Before the Storm
Introduced between 1930 and 1960, Mosin-Nagant M91/30 was built by Izhevsk / Tula for Soviet Union forces as a rifle for total war armies.
M91/30 Infantry Rifle
Standard Soviet service rifle and common sniper platform in WW2.
Introduced between 1930 and 1960, Mosin-Nagant M91/30 was built by Izhevsk / Tula for Soviet Union forces as a rifle for total war armies.
Chambered in 7.62x54mmR and operating by bolt-action, it offered an effective reach of about 500 meters. Crews could sustain roughly 15 rounds per minute in trained hands, carried in a 4 kg frame with a 5-round magazine.

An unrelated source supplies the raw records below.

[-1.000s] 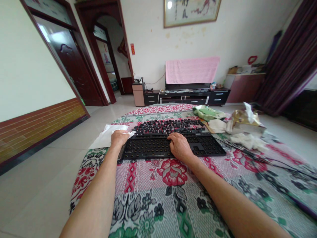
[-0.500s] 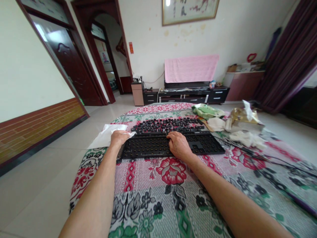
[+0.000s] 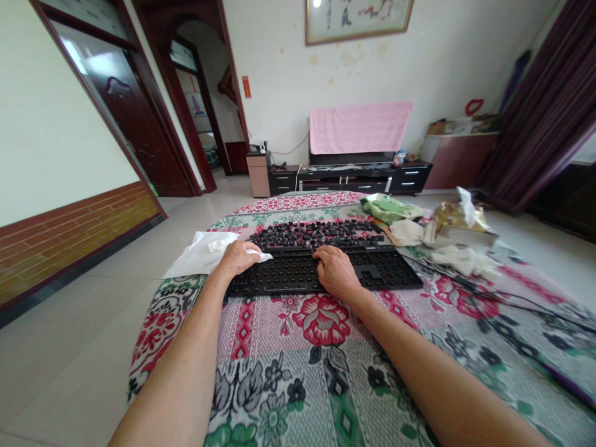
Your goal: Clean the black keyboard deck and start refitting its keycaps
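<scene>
Head cam: black kb (image 3: 293, 270) was set on clothed table (image 3: 288, 372). White tissue (image 3: 265, 256) was pinched by fingers of L hand (image 3: 239, 257) over kb's left end; R hand (image 3: 336, 270) was rested mid-kb, fingers bent near its far edge, grip can't be told. Loose keycaps (image 3: 321, 231) were strewn just beyond kb.

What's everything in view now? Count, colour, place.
tablecloth: 1, multicoloured, foreground
keyboard: 1, black, on tablecloth
keycaps: many, black, beyond keyboard
tissue: 1, white, over keyboard's left
sheet: 1, white, tablecloth's left edge
tissue box: 1, gold, tablecloth's right
wads: several, whitish, on sheet and near tissue box
bundle: 1, green, left of tissue box
cables: several, dark, right of keyboard
towel: 1, pink, background centre
cabinet: 1, black, below towel
picture: 1, gold frame, above towel
door: 1, dark red, left background
curtain: 1, purple, far right
left hand: 1, bare, pinching tissue
right hand: 1, bare, on keyboard
</scene>
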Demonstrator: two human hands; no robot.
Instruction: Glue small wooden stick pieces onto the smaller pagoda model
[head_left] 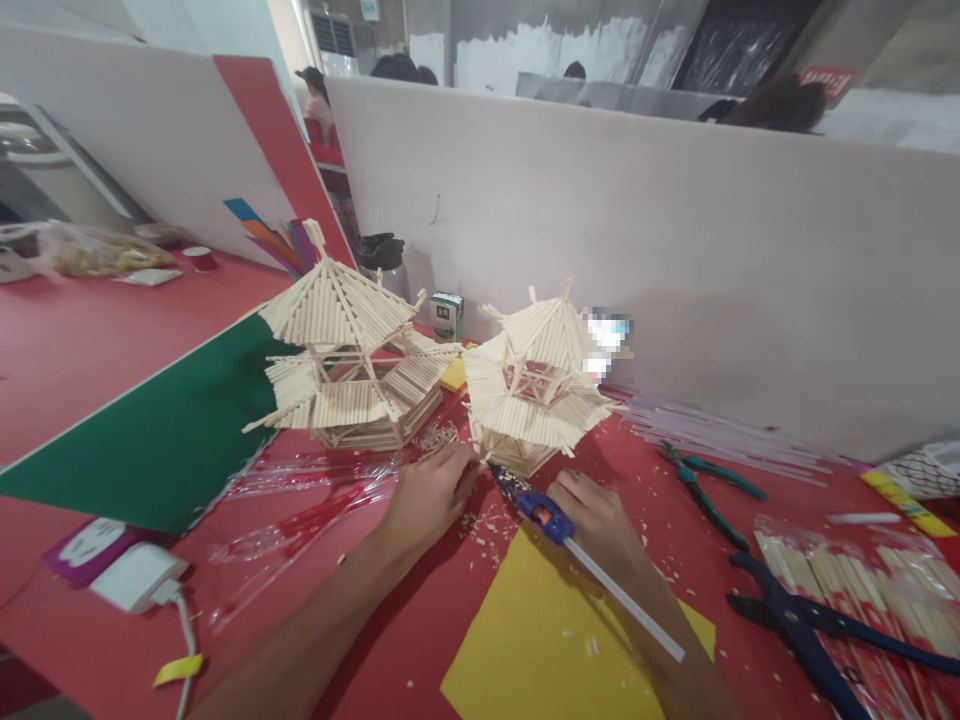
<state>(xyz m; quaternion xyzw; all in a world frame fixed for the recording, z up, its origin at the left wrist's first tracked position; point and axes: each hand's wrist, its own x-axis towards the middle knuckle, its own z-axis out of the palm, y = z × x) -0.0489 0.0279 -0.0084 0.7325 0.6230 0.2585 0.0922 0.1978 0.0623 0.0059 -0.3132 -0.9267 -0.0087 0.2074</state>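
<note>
Two pale wooden-stick pavilion models stand side by side: the left model [352,350] and the right model [536,385], both with layered roofs. My left hand [435,490] is closed at the right model's lower left edge, its fingertips pinched together; what they hold is too small to make out. A blue hot glue gun [549,517] is in my right hand [596,515], whose curled fingers are beside its body. Its dark nozzle points at the model's base, and a long translucent glue stick [626,600] sticks out behind. The glue gun's handle is hidden.
A yellow sheet [540,630] lies in front among wood crumbs. Green-handled pliers [705,495], dark blue pliers [799,620] and packs of sticks [847,580] lie right. At left are a green board [165,430] and a white plug [139,577]. A partition [675,230] rises behind.
</note>
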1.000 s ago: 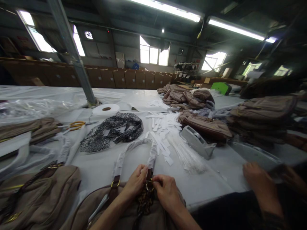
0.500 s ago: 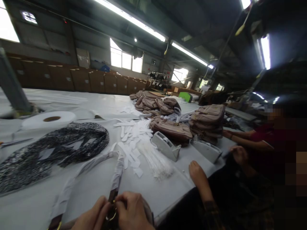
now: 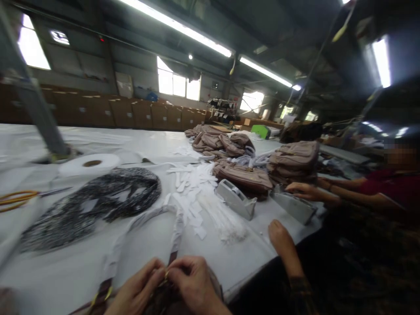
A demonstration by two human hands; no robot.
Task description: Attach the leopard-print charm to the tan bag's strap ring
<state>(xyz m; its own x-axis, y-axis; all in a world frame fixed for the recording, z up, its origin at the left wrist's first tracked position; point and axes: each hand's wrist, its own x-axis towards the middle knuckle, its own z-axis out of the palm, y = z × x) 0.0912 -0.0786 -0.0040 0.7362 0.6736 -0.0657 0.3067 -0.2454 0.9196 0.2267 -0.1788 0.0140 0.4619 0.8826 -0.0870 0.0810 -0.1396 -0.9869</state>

In practice it was judged by reliability under mud, cold, and long marches more than by range-table theory. Historians usually remember this type as a pragmatic wartime tool: not glamorous, but consistently useful where battles were actually decided.
| Caliber | 7.62x54mmR |
| Action | Bolt-action |
| Rate of Fire | 15 rpm |
| Muzzle Velocity | 865 m/s |
| Effective Range | 500 m |
| Magazine | 5 rounds |
| Weight | 4 kg |
| Length | 1232 mm |
The M91/30 modernized the earlier Mosin platform with revised sights and wartime-friendly production features. Soviet arsenals produced it in very large numbers as a practical standard rifle.
It armed Soviet infantry through the full Eastern Front campaign and performed reliably in severe weather. The same platform also served as the base for many sniper conversions.